Unter anderem angedacht: Das deutsche Klimaziel (2045 klimaneutral zu sein) dem EU-Ziel von 2050 anzugleichen und etwa nach dem „Pareto-Prinzip“ nur 90 Prozent Emissions-Reduktion anzustreben. Als Begründung wurde vorgetragen, dass die bisherigen Klimaziele „keine hinreichende Lenkungswirkung zur global wirksamen Reduktion von Treibhausgasemissionen“ bewirkt hätten. Zugleich würde die Klimapolitik jedoch industrielle Substanz und somit die wirtschaftliche Leistungsfähigkeit Deutschlands und der EU gefährden. Eine Position, die von zahlreichen Ökonomen geteilt wird.
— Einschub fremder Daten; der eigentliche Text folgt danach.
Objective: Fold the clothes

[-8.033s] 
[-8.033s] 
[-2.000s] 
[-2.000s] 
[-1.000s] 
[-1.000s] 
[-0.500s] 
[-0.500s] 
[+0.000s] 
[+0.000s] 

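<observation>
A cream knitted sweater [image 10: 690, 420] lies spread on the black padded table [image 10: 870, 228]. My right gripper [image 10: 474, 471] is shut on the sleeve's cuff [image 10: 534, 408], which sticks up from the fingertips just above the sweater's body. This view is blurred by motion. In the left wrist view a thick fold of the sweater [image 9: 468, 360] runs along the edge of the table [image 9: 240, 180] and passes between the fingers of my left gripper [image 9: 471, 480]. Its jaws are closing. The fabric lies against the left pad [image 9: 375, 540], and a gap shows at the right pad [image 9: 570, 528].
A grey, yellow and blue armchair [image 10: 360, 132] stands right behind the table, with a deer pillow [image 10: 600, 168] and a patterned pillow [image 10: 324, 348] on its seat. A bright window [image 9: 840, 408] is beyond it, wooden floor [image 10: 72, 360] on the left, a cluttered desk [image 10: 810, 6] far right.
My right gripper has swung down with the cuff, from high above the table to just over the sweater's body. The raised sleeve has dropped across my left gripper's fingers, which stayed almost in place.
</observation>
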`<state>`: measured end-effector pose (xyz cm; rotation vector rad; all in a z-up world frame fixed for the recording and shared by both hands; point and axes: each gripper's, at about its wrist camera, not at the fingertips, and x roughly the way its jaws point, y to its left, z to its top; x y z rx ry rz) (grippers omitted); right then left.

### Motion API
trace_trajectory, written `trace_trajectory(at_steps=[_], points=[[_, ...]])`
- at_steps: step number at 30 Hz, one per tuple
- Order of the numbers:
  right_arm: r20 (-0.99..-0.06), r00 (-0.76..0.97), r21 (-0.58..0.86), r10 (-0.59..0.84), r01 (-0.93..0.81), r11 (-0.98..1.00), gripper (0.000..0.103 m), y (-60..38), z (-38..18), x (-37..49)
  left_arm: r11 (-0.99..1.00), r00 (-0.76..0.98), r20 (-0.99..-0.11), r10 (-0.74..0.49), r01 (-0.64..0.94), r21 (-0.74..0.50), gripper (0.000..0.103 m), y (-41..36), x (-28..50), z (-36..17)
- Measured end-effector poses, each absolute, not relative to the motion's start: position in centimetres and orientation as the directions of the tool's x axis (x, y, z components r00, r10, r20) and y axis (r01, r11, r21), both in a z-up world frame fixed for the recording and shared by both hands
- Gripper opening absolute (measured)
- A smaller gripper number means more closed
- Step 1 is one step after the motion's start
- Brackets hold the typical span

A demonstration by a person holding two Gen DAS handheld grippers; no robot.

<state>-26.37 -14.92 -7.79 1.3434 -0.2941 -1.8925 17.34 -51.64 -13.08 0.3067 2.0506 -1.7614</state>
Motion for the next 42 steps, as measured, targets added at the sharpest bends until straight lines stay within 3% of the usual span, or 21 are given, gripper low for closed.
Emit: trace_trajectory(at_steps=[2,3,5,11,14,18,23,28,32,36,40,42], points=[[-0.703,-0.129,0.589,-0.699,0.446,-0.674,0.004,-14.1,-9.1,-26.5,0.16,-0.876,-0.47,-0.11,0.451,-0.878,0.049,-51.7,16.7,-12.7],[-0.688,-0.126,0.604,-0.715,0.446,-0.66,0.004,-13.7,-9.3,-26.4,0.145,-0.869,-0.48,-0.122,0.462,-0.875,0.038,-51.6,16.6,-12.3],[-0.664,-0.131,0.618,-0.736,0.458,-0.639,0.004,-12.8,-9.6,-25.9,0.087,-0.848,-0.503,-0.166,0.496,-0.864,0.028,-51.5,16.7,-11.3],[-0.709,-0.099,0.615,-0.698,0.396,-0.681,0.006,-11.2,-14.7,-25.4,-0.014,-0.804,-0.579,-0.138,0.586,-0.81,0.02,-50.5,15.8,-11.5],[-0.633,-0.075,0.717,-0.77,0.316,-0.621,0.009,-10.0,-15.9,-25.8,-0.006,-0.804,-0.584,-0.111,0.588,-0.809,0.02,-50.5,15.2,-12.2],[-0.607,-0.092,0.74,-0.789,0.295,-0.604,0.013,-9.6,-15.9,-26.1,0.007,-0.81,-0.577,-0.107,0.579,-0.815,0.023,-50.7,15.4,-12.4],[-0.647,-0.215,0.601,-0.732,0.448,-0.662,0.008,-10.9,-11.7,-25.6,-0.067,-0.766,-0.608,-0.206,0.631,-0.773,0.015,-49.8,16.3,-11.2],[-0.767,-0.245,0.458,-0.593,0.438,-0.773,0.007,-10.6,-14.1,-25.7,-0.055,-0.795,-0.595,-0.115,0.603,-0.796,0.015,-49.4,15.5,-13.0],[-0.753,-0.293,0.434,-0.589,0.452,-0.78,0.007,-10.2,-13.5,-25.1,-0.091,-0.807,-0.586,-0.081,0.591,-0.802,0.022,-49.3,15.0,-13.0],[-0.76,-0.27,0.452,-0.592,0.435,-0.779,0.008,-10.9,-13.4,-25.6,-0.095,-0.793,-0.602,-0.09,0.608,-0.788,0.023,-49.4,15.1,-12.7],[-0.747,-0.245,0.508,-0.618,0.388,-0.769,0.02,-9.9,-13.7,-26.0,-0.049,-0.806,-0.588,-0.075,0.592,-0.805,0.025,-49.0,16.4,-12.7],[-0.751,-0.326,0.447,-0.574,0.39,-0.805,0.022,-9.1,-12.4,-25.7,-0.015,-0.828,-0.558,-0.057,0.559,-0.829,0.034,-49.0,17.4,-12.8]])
Der mediale Sturm der Entrüstung ließ nicht lange auf sich warten: Beispielsweise der Spiegel schrieb unter der Überschrift „Die perfekte Ausrede für Verschmutzer“: „Was Wirtschaftsflügel und Arbeitnehmerflügel der Union vorschlagen, würde die bestehende Ordnung ins Wanken bringen. Es würde den internationalen Klimaschutz erschüttern, und es könnte eine Entwicklung in Gang setzen, an deren Ende millionenfaches Leid steht. Massenweise Fluchtbewegungen. Eine autoritärere Welt.“
Vom alten Antrag ist nichts mehr übrig
Die Pioneer-Journalistin Karina Mößbauer berichtet nun: Es gibt einen neuen Klima-Antrag – die Klimapolitiker der CDU wie Andreas Jung haben sich demnach durchgesetzt. Vom alten Antrag ist quasi nichts mehr übrig. Denn nun heißt es da: „Wir Christdemokraten sehen uns in der Verantwortung, die Schöpfung zu bewahren. Wir verstehen Nachhaltigkeit umfassend. Nachhaltiges Denken und Handeln gehört zur DNA unserer Partei. Der Klimawandel und die Gefährdung der biologischen Vielfalt sind eine existenzielle Bedrohung für unsere Erde und uns Menschen.“
Aus der klaren Forderung nach einer Anpassung der Klimaziele, schon innerhalb der ersten Sätze des Antrags, ist nun also eine Formulierung geworden, die auch der Grünen-Parteitag mit Applaus abnicken würde. Erst später heißt es in dem Papier zur Rolle der Wirtschaft: „Effizienter Klimaschutz muss dabei unbedingt mit wirtschaftlicher Stärke und sozialem Ausgleich verbunden werden.“
Eine Aussage, die seit mehr als 20 Jahren getätigt wird, aber in der Realität von den höchsten Strompreisen Europas, einer stagnierenden Wirtschaft in Deutschland und vielen Versprechen eines Klimageldes, das nie ausgezahlt worden ist, ad absurdum geführt wird.